I have been through so many pain clinics and emergency rooms because you can only tread water for so long before you start to bob in the water and reach out for a lifeline just to catch your breath for a few seconds of relief. Our emergency rooms are worthless because they think I am 'drug seeking'... rather than just take an x-ray of my face and you will see it's mostly metal.  I also believe they are gun-shy on giving meds because of the Drug Enforcement Administration. I'm not asking for a prescription for 50 Dilaudids; I'm asking to help me with my pain.  It is very real and VERY PAINFUL!!  I've had some doctors tell me that the first rule of medicine is "Do NO harm," to which I respond, "Doing nothing at all is doing more harm!"  I started going to dentists because my teeth needed cleaning. However since I've had so many surgeries, I wasn't able to open wide enough for them to get their instruments in so I was sent to several child dentists because they had smaller instruments. I've never been so embarrassed in my entire life and we won't even talk about being 'shamed' for having the teeth I had.  I've had dentists come right out and tell me that my dental habits were horrible and deplorable. In August of 2015, I finally had what few teeth I had left pulled and dentures fitted for $20,000!

There has to be a way to be able to sit down with dentists/physicians so they see a TMD patient as a real person and so they can be educated to see the problems of this disease. I don't believe any TMD sufferers want to be on meds every day for the rest of their lives. I despise more than anything that I am tied to my meds like a witch to a stake.

This is my photo...I don't smile much because half of my face doesn't work due to nerve damage.
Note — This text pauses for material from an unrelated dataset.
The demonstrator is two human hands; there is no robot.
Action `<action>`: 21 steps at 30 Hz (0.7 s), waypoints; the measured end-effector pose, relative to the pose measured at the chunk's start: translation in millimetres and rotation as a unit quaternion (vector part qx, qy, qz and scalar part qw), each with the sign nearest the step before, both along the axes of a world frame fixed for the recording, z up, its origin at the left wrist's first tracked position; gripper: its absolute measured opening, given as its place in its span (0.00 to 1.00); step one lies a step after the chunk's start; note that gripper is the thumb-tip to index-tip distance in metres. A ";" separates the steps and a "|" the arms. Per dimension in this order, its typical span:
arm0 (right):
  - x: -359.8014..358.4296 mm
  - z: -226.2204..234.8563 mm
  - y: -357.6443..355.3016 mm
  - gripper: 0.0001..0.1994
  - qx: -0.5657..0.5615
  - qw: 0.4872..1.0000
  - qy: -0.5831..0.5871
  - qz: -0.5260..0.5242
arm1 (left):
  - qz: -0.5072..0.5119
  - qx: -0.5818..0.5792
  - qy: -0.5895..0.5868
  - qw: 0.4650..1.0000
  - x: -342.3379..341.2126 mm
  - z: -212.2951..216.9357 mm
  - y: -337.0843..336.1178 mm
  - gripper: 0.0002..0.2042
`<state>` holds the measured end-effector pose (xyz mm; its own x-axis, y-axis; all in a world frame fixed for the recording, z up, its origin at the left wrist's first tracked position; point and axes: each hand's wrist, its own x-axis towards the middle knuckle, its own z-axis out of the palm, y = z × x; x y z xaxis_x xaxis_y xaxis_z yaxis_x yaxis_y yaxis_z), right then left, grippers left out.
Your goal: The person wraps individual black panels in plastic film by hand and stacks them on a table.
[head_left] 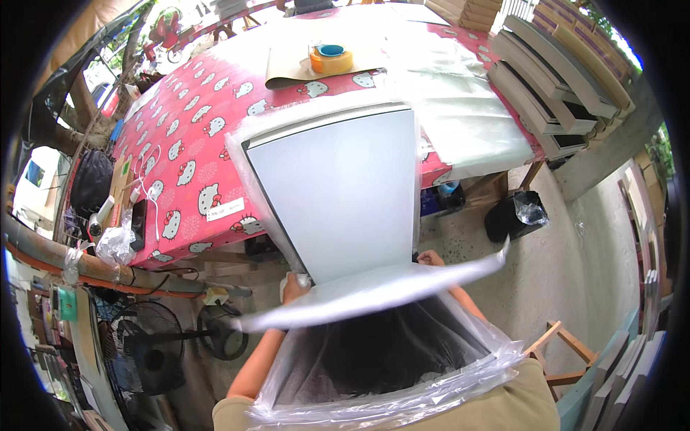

I get very SWOLLEN when my pain spikes, hence the rounded look. I am no different than so many others who suffer from this. I am tired of feeling like a monster and looking at myself in the mirror and hear my internal chatter say, "Who the heck is that I'm looking at?" It is what it is and it won't change for me.  My hope and prayer is that the work you are doing will educate physicians as well as educate and empower patients so they DON'T end up with 30+ surgeries and be deemed a drug seeker. I felt more like a science project than a person, and when things came out poorly, I was dropped like a bad habit.